Caruana Norato Antônio a sabedoria e a cura!
No próximo domingo completo os meus 90 anos e com muita felicidade compartilho aqui a história do 11° Caruana, o Norato Antônio, o que se incorpora em mim e proporciona-me estar em total conexão com a natureza e com a pajelança cabocla.
As energias da Encantaria sempre me protegeram e me guiaram nesta caminhada, mesmo quando eu ainda não tinha me tornado pajé. Mas, entre essas energias da Natureza, uma se tornou meu protetor maior e meu guia desde o início: o Caruana Norato Antônio.
Ele é o mestre e contramestre das minhas cordas de caruanas. E quem cuida da Fonte da Sabedoria da Cura nas Sete Cidades Encantadas do fundo das Águas. Uma energia antiga e protetora que conhece todos os segredos da cura, que organiza e orienta outras energias em suas missões na terra. Tão transparente e leve é sua energia que quase se funde com as águas, porque encontra-se no último estágio de evolução do Mundo Encantado.
Há um relato da Encantaria que mostra a força do Caruana Norato Antônio e o poder das energias da Natureza. Conta-se que há muitos anos, onde hoje se espraiam as águas do Lago Guajará, na Ilha Do Marajó, Norato Antônio surgia em forma humana, em noites de lua cheia, para estar próximo dos viventes sem ser reconhecido.
Numa dessas noites, durante uma festa no vilarejo às margens do lago, ele surgiu do fundo das águas, circulou entre as pessoas presentes e logo cativou a atenção das moças. Uma delas, filha do dono da festa, caiu de amores pelo rapaz bem-vestido e bem-falante.
Ela cercou o visitante de agrados e monopolizou sua atenção. Tornou-se seu par constante. Próximo da meia-noite, Norato Antônio disse à jovem que teria de retirar-se.
A moça ficou inconformada. Rogou, implorou para que ele ficasse. O rapaz explicou que não poderia ficar. Mas a moça estava caída de amores. Pediu aos pais que suplicassem a ele para pernoitar na casa. Estava inconsolável.

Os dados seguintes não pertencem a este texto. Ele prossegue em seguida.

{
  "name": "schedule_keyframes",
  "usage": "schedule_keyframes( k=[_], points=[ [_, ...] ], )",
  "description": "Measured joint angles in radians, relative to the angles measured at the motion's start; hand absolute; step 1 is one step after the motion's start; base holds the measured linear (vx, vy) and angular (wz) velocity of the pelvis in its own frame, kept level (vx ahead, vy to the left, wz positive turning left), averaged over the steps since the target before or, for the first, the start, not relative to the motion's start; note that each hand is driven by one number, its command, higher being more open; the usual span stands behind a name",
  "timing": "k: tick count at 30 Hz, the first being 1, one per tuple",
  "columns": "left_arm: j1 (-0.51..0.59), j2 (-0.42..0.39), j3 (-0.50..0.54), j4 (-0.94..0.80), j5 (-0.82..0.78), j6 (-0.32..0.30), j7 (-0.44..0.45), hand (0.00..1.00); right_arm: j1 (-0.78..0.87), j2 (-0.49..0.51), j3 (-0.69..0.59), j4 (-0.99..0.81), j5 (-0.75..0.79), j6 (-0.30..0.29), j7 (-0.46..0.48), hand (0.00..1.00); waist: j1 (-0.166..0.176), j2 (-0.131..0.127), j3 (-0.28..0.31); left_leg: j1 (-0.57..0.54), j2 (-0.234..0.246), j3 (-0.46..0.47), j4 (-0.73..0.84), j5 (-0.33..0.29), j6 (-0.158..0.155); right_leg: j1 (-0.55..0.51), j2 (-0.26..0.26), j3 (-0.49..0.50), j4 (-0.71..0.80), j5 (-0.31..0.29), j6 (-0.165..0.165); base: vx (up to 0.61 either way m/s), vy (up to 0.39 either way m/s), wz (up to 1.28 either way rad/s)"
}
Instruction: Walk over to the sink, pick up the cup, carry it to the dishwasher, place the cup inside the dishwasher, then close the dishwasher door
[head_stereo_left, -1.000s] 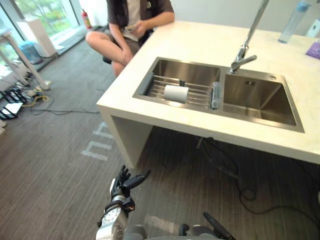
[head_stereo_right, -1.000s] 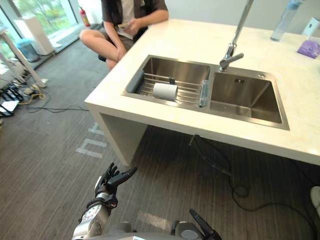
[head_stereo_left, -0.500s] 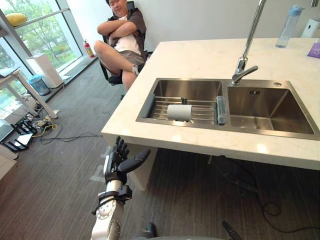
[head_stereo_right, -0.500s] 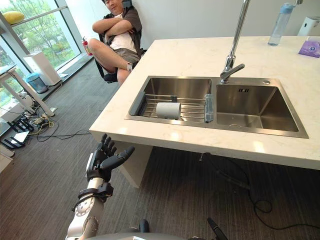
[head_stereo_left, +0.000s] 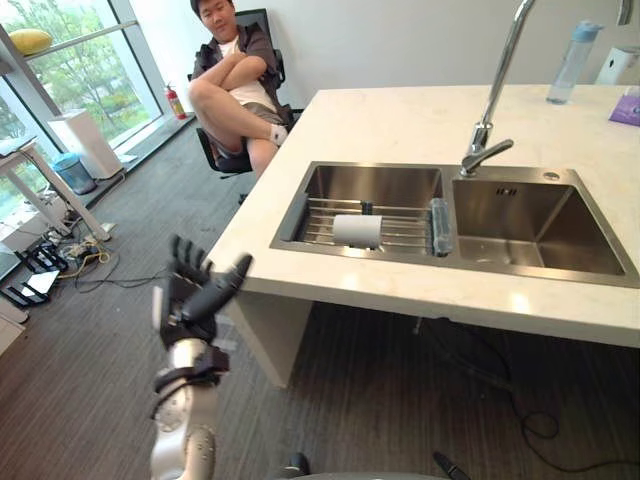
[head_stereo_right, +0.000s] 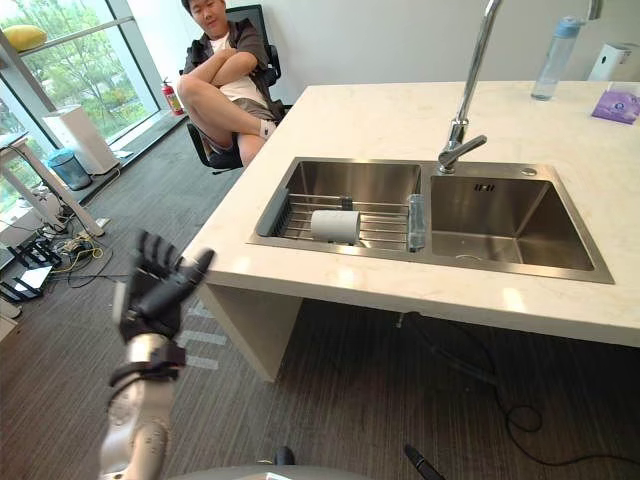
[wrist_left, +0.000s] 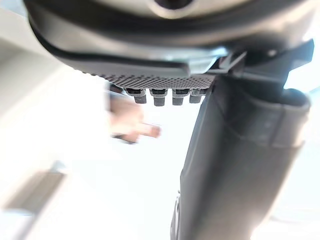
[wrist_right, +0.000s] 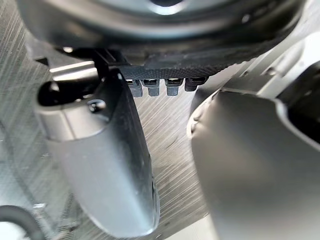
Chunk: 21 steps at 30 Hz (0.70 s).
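One cup (head_stereo_left: 357, 231), one bottle (head_stereo_left: 573, 62), one person (head_stereo_left: 235, 85).

Daylight comes in through the windows (head_stereo_left: 60, 60) at the far left, and the whole room is bright and evenly lit. The pale table (head_stereo_left: 400, 115) throws that light back, with soft white patches of glare along its near edge. The steel sink (head_stereo_left: 520, 215) gleams on its far walls and stays duller on its near ones. Under the table the floor (head_stereo_left: 420, 380) lies in a broad, soft-edged shadow. My left robot hand (head_stereo_left: 195, 290) stands dark against the lit floor at the near left. In my left wrist view, glare washes everything past it to near white. In my right wrist view the floor shows fine bright streaks, and my right robot hand (wrist_right: 100, 160) carries a pale highlight on its thumb.
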Motion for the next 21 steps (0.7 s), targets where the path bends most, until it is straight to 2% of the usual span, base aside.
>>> schedule_keyframes(
  k=[2, 4, 5, 7, 9, 10, 11, 12, 13, 14, 15, 16, 17, 19, 20, 21],
  points=[
    [-0.019, 0.008, 0.016, -0.074, -0.003, -0.007, -0.024, 1.0, -0.016, -0.004, -0.012, 0.019, -0.024, -0.002, -0.008, 1.0, 0.008, -0.008, -0.001, -0.001, -0.027, -0.01, 0.0, -0.008, 0.01, 0.006, -0.024, -0.014, 0.008, -0.004, 0.006, 0.1, 0.056, 0.3],
    [-0.03, 0.007, 0.003, -0.125, -0.041, -0.006, -0.085, 1.0, -0.038, 0.003, -0.022, 0.035, -0.061, -0.024, -0.014, 1.0, 0.01, -0.012, 0.002, -0.002, -0.051, -0.025, 0.0, -0.02, 0.019, 0.013, -0.044, -0.031, 0.019, -0.01, 0.012, 0.06, 0.083, 0.32],
    [-0.036, 0.006, -0.036, -0.151, -0.074, 0.012, -0.152, 1.0, -0.045, 0.017, -0.029, 0.033, -0.122, -0.078, -0.033, 1.0, 0.007, -0.018, 0.004, 0.0, -0.074, -0.043, 0.0, -0.036, 0.027, 0.016, -0.068, -0.049, 0.047, -0.027, 0.01, 0.03, 0.076, 0.35],
    [-0.039, 0.007, -0.103, -0.17, -0.08, 0.042, -0.216, 1.0, -0.056, 0.038, -0.035, 0.027, -0.179, -0.126, -0.069, 1.0, -0.001, -0.027, 0.007, 0.003, -0.104, -0.069, -0.005, -0.039, 0.031, 0.015, -0.097, -0.069, 0.079, -0.046, -0.008, 0.03, 0.09, 0.39],
    [-0.057, 0.004, -0.206, -0.166, -0.076, 0.086, -0.274, 1.0, -0.069, 0.046, -0.034, 0.016, -0.204, -0.147, -0.106, 1.0, -0.014, -0.029, 0.013, 0.008, -0.127, -0.094, -0.006, -0.045, 0.042, -0.019, -0.132, -0.072, 0.188, -0.053, -0.02, 0.04, 0.108, 0.24],
    [-0.077, 0.006, -0.265, -0.153, -0.058, 0.123, -0.292, 1.0, -0.079, 0.059, -0.031, -0.003, -0.202, -0.157, -0.13, 1.0, -0.032, -0.034, 0.017, 0.015, -0.132, -0.098, -0.009, -0.045, 0.046, -0.089, -0.165, -0.043, 0.338, -0.038, -0.043, 0.02, 0.103, 0.03],
    [-0.094, 0.013, -0.294, -0.139, -0.047, 0.152, -0.308, 1.0, -0.088, 0.078, -0.026, -0.031, -0.2, -0.173, -0.149, 1.0, -0.051, -0.048, 0.03, 0.029, -0.138, -0.099, -0.011, -0.05, 0.052, -0.16, -0.191, 0.0, 0.473, -0.006, -0.091, 0.04, 0.119, -0.06],
    [-0.103, 0.019, -0.301, -0.128, -0.044, 0.162, -0.312, 1.0, -0.094, 0.087, -0.023, -0.044, -0.199, -0.179, -0.155, 1.0, -0.06, -0.056, 0.041, 0.042, -0.14, -0.096, -0.014, -0.054, 0.058, -0.183, -0.2, 0.023, 0.528, 0.016, -0.113, 0.06, 0.119, -0.26],
    [-0.112, 0.034, -0.305, -0.108, -0.047, 0.177, -0.313, 1.0, -0.102, 0.096, -0.002, -0.058, -0.202, -0.19, -0.166, 1.0, -0.077, -0.064, 0.061, 0.068, -0.136, -0.092, -0.031, -0.065, 0.059, -0.219, -0.208, 0.054, 0.601, 0.072, -0.126, 0.06, 0.076, -0.45],
    [-0.114, 0.042, -0.314, -0.067, -0.071, 0.177, -0.313, 1.0, -0.096, 0.097, 0.019, -0.071, -0.207, -0.209, -0.173, 1.0, -0.084, -0.065, 0.063, 0.1, -0.142, -0.098, -0.067, -0.103, 0.031, -0.268, -0.209, 0.08, 0.64, 0.133, -0.144, 0.09, 0.071, -0.49],
    [-0.122, 0.046, -0.312, -0.05, -0.084, 0.176, -0.311, 1.0, -0.097, 0.103, 0.032, -0.073, -0.22, -0.222, -0.177, 1.0, -0.09, -0.075, 0.066, 0.084, -0.16, -0.103, -0.018, -0.134, 0.038, -0.295, -0.219, 0.107, 0.65, 0.117, -0.132, 0.21, 0.043, -0.73],
    [-0.153, 0.048, -0.305, -0.018, -0.119, 0.167, -0.298, 1.0, -0.103, 0.097, 0.048, -0.103, -0.242, -0.249, -0.175, 1.0, -0.087, -0.058, 0.109, 0.038, -0.122, -0.108, 0.153, -0.215, 0.085, -0.321, -0.186, 0.116, 0.619, 0.011, -0.101, 0.24, 0.027, -0.86],
    [-0.169, 0.054, -0.297, 0.045, -0.149, 0.164, -0.29, 1.0, -0.111, 0.097, 0.055, -0.097, -0.269, -0.251, -0.18, 1.0, -0.086, -0.063, 0.127, 0.038, -0.114, -0.083, 0.172, -0.23, 0.083, -0.319, -0.143, 0.121, 0.468, -0.049, -0.072, 0.21, -0.021, -0.77],
    [-0.202, 0.059, -0.309, 0.121, -0.159, 0.17, -0.273, 1.0, -0.097, 0.101, 0.047, -0.091, -0.277, -0.254, -0.18, 1.0, -0.105, -0.062, 0.128, 0.024, -0.097, -0.097, 0.177, -0.232, 0.082, -0.315, -0.088, 0.15, 0.297, -0.046, -0.065, 0.11, -0.066, 0.05],
    [-0.228, 0.058, -0.331, 0.193, -0.159, 0.192, -0.255, 1.0, -0.059, 0.114, 0.023, -0.063, -0.237, -0.252, -0.172, 1.0, -0.114, -0.066, 0.126, 0.026, -0.092, -0.125, 0.19, -0.241, 0.067, -0.295, -0.068, 0.19, 0.184, -0.012, -0.059, 0.13, -0.11, 0.5],
    [-0.226, 0.056, -0.334, 0.21, -0.16, 0.202, -0.25, 1.0, -0.045, 0.122, 0.004, -0.051, -0.2, -0.25, -0.168, 1.0, -0.116, -0.068, 0.125, 0.029, -0.088, -0.133, 0.204, -0.248, 0.054, -0.276, -0.065, 0.196, 0.151, 0.017, -0.059, 0.16, -0.176, 0.47]
  ],
)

Ao final, após tantos rogos e apelos, Norato Antônio disse à moça que passaria a noite na casa, mas sob uma condição. Pediu que, depois de recolhido, ninguém fosse procurar por ele. Ninguém poderia entrar no quarto, não importa o que lá acontecesse, especialmente se ouvissem um ruído estranho por volta da meia-noite.
A moça então despediu-se do rapaz prometendo respeitar o pedido. Voltou para o baile e continuou a dançar. Porém, sua curiosidade aumentava. Por que ele não queria ser incomodado aquela hora?

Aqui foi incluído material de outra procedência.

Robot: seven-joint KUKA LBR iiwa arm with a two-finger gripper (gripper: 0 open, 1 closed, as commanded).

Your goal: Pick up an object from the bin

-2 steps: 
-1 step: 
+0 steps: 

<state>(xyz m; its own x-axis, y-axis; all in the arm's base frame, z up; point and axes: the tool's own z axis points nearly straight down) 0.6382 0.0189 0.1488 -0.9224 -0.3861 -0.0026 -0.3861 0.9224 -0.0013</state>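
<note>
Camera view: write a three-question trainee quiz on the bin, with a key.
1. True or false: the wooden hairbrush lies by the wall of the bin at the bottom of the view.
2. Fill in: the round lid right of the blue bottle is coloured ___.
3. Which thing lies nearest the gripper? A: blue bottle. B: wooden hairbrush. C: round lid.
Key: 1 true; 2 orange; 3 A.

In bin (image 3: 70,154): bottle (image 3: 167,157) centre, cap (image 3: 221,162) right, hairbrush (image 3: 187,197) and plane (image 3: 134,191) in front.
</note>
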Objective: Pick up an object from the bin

Por fim, não se conteve e deixou a festa para espiar o belo visitante. Foi até o quarto e olhou por uma fresta na madeira. Viu Norato Antônio deitado em uma rede. Reparou que os ponteiros do relógio do quarto cruzavam as doze horas.
Ao som da primeira badalada, entretanto, ela soltou um urro surdo e gemeu, ao ver novamente o jovem na rede. Norato Antônio, antes um belo rapaz, agora se retorcia e se transformava numa enorme cobra. Antes de perder os sentidos, ela sentiu que o grito a denunciou, porque tinha descoberto o segredo de um encantado.

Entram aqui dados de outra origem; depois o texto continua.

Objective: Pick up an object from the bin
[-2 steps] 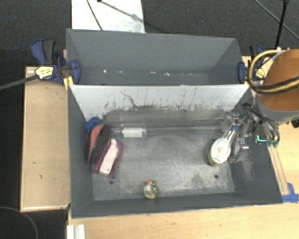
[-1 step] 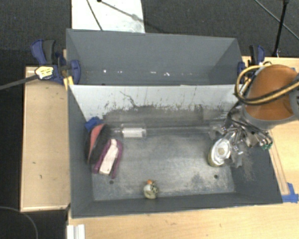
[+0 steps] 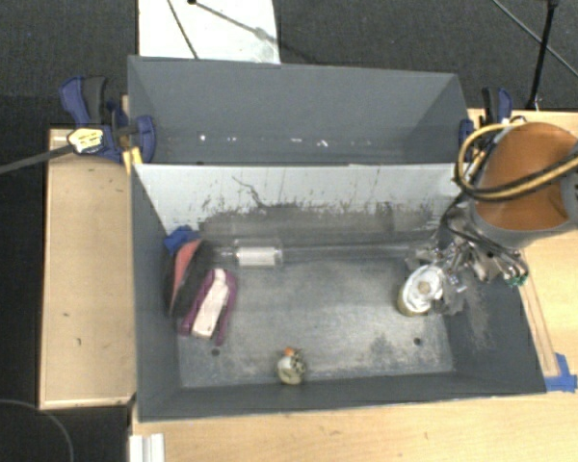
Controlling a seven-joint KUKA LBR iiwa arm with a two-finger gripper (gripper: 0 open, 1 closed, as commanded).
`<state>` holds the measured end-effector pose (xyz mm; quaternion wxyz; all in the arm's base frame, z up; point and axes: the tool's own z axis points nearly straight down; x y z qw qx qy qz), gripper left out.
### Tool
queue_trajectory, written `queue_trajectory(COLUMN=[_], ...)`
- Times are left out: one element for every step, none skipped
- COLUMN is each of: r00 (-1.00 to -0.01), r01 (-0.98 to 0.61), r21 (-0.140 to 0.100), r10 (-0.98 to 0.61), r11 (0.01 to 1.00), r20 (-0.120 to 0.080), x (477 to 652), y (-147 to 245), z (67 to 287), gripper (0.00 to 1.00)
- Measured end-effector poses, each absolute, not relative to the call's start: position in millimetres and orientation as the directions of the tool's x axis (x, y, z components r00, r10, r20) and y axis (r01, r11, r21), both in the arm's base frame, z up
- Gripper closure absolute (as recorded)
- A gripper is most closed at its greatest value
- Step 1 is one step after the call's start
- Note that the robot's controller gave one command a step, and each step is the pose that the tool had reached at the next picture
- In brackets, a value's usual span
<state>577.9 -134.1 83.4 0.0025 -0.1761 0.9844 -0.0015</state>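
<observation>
One round silvery thing [image 3: 419, 294] lies at the right of the bin [image 3: 347, 316] floor, just view-left of the jaws; whether they're open or closed, can't tell.

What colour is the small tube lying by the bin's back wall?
Whitish, partly see-through: the small pale tube shows best in the camera view.

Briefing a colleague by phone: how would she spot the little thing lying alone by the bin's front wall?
Look into the grey metal bin and follow its front wall to about the middle. There lies a small roundish object, pale with an orange dab on top. It sits alone, unlike the blue, pink and purple things bunched at the view's left.
</observation>
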Motion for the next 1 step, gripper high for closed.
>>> queue_trajectory(r00=[-0.933], r01=[-0.359], r21=[-0.006], r10=[-0.359], r11=[0.933], r20=[-0.009], x=[561.3], y=[-148.7], z=[233.7], gripper=[1.00])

Ao voltar a si, a casa vibrava. Norato Antônio, observado em sua intimidade fez vibrar as energias que o protegem da curiosidade dos mortais. A terra tremeu. A casa começou a desabar. As águas subiram e invadiram tudo. Por todos os lados, as construções ruiram. Em minutos, a cidade foi desaparecendo sob as águas.
Hoje, no lugar onde antes se erguia o vilarejo, existe apenas o Lago Guajara. Mas há quem conte que em noites de lua cheia, quando se atravessa aquelas águas, é possível ver as luzes da cidade e ouvir os sons da festa que nunca acabou.
Desde então, Norato Antônio nunca mais tomou a forma humana. Mas continua a vir ao mundo dos viventes manifestando-se nos pajés, para ajudar quem o procura. Nessas ocasiões, também traz ensinamentos profundos para os viventes.
E lembra que a força dele e dos Caruanas está na fé de quem crê verdadeiramente nessas energias.
Zeneida Lima é pajé caruana. Ambientalista e escritora.